▶ _PROBLEM STATEMENT_: Your answer should hold each line of the material that contains the word "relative".

┌─ RECORDS TO PROCESS

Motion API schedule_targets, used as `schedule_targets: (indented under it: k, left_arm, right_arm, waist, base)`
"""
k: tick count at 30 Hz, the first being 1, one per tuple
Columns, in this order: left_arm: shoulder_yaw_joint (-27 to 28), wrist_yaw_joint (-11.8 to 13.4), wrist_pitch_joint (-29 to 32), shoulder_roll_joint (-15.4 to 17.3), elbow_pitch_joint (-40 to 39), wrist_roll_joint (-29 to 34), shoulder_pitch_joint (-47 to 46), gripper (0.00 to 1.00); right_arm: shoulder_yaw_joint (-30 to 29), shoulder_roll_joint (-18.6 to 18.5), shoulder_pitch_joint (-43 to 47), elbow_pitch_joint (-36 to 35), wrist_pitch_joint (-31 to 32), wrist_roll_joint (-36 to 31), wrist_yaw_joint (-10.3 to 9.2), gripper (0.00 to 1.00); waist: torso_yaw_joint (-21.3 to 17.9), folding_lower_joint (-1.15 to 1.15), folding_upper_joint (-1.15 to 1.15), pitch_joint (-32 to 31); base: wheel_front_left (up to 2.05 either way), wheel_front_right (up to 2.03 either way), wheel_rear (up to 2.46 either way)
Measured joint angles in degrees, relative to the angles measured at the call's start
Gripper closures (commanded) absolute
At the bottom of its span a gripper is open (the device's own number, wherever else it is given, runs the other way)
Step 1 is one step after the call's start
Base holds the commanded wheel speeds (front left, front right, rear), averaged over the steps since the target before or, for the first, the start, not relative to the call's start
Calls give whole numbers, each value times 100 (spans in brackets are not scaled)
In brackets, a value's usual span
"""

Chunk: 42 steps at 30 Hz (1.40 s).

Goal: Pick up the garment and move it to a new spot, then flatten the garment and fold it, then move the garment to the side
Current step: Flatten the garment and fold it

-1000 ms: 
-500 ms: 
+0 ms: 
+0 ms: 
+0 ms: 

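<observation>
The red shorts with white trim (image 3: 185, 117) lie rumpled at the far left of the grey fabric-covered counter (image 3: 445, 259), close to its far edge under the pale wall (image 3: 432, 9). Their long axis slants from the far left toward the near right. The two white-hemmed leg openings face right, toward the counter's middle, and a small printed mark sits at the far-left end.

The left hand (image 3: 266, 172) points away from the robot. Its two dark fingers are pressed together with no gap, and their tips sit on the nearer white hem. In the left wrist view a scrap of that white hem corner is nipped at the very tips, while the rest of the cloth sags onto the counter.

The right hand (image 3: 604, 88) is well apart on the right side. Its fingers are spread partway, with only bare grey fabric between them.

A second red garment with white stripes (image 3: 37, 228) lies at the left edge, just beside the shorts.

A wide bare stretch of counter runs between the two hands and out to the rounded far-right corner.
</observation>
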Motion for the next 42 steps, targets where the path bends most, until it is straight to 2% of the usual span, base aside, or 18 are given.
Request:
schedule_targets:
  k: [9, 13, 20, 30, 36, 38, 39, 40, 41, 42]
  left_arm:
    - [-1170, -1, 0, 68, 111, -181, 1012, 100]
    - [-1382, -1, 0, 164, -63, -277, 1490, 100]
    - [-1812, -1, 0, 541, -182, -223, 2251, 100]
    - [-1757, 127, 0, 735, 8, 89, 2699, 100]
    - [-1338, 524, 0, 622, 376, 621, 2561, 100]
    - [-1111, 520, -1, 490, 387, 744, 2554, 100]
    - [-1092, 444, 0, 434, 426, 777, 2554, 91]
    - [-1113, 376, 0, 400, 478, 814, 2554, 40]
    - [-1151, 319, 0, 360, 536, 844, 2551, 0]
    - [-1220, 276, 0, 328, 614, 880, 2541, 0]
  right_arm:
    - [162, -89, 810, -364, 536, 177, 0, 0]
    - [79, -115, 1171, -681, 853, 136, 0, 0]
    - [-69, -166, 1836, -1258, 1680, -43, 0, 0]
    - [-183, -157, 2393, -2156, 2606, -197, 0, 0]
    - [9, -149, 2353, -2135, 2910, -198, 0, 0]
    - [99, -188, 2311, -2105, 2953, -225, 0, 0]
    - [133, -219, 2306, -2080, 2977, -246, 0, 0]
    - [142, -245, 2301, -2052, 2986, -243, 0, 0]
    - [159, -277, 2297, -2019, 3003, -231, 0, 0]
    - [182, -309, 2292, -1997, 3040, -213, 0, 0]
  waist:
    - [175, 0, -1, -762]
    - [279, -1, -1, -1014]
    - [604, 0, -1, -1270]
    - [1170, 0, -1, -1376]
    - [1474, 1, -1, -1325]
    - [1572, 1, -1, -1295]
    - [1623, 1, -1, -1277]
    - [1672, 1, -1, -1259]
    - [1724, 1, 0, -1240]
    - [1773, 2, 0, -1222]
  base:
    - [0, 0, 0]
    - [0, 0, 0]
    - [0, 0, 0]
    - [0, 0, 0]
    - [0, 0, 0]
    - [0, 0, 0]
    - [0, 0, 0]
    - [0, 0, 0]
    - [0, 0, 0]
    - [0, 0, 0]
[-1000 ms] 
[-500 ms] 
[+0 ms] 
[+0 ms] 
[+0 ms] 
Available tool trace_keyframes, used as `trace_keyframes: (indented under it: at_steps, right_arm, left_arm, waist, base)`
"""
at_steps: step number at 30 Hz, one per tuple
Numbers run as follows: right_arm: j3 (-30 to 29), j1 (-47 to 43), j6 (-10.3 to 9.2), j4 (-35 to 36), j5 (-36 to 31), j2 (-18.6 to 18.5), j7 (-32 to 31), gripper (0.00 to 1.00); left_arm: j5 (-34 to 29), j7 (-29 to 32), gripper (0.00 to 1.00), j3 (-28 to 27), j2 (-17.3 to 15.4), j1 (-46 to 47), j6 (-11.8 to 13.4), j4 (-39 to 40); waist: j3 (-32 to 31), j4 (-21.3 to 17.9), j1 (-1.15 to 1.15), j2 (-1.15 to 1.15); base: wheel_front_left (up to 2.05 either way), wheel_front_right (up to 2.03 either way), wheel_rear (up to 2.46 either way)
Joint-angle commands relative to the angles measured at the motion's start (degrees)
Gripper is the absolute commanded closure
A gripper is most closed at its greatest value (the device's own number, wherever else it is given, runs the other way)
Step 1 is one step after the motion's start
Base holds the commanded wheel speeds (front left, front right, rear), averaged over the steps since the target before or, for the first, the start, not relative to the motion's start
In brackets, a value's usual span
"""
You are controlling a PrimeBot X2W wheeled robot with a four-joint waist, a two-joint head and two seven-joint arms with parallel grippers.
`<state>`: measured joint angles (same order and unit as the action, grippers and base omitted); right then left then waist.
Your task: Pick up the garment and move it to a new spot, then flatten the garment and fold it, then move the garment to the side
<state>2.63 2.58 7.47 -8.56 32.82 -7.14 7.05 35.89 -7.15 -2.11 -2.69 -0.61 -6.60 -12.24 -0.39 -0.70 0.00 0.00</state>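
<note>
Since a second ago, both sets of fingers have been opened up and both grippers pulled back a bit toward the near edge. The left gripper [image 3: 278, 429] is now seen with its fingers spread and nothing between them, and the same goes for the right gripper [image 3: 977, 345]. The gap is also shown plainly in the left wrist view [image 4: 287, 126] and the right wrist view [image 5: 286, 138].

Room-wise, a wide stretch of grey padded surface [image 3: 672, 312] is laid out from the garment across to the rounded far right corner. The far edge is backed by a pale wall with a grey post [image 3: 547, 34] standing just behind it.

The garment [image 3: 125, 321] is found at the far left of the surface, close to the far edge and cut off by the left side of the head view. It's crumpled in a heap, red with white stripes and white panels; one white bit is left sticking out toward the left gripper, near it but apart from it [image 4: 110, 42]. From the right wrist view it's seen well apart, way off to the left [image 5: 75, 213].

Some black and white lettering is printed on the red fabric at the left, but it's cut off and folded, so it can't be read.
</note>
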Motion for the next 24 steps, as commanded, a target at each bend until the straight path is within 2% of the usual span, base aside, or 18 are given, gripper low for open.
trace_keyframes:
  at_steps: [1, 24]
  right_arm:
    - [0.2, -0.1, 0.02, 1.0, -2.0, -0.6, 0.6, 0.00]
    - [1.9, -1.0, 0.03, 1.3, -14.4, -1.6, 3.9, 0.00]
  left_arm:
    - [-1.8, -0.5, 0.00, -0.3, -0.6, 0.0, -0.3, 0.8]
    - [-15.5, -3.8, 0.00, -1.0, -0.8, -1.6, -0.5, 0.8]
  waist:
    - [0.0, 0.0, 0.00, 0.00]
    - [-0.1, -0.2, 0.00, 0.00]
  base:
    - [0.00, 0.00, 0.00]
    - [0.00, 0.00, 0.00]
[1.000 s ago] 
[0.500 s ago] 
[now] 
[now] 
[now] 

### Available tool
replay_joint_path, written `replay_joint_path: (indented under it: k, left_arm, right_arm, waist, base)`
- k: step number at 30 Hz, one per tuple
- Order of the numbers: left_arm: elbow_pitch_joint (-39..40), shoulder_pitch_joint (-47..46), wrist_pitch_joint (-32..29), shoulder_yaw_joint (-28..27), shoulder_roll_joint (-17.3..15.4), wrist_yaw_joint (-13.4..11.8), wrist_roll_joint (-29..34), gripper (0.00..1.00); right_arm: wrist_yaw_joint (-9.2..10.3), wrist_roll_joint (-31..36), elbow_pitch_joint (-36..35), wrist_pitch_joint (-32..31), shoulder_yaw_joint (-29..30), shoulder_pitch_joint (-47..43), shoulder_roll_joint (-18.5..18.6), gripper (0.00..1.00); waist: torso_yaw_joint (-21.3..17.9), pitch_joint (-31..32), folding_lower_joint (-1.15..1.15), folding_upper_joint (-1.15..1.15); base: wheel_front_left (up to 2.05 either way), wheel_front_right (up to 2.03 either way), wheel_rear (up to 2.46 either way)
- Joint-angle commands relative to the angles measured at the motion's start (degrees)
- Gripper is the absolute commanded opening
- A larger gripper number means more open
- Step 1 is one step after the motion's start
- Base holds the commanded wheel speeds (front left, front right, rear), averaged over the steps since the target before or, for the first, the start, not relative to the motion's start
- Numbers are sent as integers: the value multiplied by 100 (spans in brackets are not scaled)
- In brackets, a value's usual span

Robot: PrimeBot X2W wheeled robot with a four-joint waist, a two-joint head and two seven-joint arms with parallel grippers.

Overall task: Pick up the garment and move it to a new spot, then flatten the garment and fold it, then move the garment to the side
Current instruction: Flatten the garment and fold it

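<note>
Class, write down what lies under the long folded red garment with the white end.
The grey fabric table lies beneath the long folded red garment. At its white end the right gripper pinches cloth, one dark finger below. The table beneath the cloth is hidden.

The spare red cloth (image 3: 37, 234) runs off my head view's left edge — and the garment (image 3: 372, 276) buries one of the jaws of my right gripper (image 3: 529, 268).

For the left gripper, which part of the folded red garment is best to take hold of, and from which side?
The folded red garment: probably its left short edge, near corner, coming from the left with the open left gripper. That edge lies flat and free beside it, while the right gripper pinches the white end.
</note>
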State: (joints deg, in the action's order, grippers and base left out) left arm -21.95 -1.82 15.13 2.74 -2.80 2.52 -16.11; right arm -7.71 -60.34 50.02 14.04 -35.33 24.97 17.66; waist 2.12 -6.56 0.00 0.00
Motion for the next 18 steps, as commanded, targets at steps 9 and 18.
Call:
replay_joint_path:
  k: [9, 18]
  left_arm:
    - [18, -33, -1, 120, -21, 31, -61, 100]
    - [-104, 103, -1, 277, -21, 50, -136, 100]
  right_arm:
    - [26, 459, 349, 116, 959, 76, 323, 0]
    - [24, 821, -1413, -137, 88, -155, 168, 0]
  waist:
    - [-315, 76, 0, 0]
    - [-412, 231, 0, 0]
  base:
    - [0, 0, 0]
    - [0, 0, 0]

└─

▶ _RESULT_:
Measured joint angles in degrees, relative to the angles measured at the call's start
Base holds the commanded wheel speeds (front left, front right, rear), averaged over the steps since the target before or, for the first, the start, not relative to the call's start
Joint-angle commands relative to the angles measured at the motion's start (degrees)
Base holds the commanded wheel speeds (front left, front right, rear), averaged over the steps since the target before or, for the first, the start, not relative to the motion's start
- Joint-angle commands relative to the angles measured at the motion's start (degrees)
- Base holds the commanded wheel speeds (front left, front right, rear), averaged over the steps since the target before or, for the first, the start, not relative to the motion's start

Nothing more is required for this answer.